- [PROMPT]:
Show every line of the data that includes the word "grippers".

- [DATA BELOW]:
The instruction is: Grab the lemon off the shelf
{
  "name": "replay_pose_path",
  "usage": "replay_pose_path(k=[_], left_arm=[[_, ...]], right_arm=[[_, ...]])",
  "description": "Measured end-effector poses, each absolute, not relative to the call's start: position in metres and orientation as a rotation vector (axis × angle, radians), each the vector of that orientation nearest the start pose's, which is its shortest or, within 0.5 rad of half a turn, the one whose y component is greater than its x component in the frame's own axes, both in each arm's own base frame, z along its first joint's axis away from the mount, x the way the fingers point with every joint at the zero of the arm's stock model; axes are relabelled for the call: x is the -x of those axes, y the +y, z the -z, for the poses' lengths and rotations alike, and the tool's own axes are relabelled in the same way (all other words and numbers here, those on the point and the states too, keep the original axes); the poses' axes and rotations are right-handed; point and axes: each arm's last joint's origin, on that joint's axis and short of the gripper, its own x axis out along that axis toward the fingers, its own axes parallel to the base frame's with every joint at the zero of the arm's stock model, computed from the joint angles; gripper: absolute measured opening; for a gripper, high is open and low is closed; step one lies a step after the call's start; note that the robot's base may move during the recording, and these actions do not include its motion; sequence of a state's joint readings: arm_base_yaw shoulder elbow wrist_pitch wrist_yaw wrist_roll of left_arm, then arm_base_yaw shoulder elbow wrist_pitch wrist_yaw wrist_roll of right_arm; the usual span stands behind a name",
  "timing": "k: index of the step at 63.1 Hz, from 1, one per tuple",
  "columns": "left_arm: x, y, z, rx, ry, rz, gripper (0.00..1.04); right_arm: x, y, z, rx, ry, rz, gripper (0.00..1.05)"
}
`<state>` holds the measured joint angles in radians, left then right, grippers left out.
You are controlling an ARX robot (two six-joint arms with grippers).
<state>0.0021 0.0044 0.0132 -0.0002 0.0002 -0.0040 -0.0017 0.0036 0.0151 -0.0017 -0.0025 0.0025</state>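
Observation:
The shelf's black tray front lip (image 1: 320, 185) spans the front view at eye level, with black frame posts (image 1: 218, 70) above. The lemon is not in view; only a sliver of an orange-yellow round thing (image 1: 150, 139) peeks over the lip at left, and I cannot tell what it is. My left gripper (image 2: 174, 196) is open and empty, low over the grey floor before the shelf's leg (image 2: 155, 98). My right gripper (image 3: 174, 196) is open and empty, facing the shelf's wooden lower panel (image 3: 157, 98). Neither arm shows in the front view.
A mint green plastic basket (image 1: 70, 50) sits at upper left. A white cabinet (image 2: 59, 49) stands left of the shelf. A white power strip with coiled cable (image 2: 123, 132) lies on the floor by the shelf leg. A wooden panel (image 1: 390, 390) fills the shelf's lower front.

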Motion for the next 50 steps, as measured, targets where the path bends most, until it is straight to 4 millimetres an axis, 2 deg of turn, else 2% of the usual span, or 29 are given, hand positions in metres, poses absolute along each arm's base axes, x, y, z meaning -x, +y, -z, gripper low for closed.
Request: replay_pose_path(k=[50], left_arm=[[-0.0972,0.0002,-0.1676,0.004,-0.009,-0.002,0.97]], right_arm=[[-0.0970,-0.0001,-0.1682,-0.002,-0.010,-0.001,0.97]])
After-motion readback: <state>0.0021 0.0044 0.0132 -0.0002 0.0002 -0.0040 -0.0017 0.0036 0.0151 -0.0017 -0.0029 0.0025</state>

- [SOLUTION TO THIS EXERCISE]:
`<state>` holds the measured joint angles in radians, left then right, grippers left out.
You are controlling an ARX robot (two six-joint arms with grippers).

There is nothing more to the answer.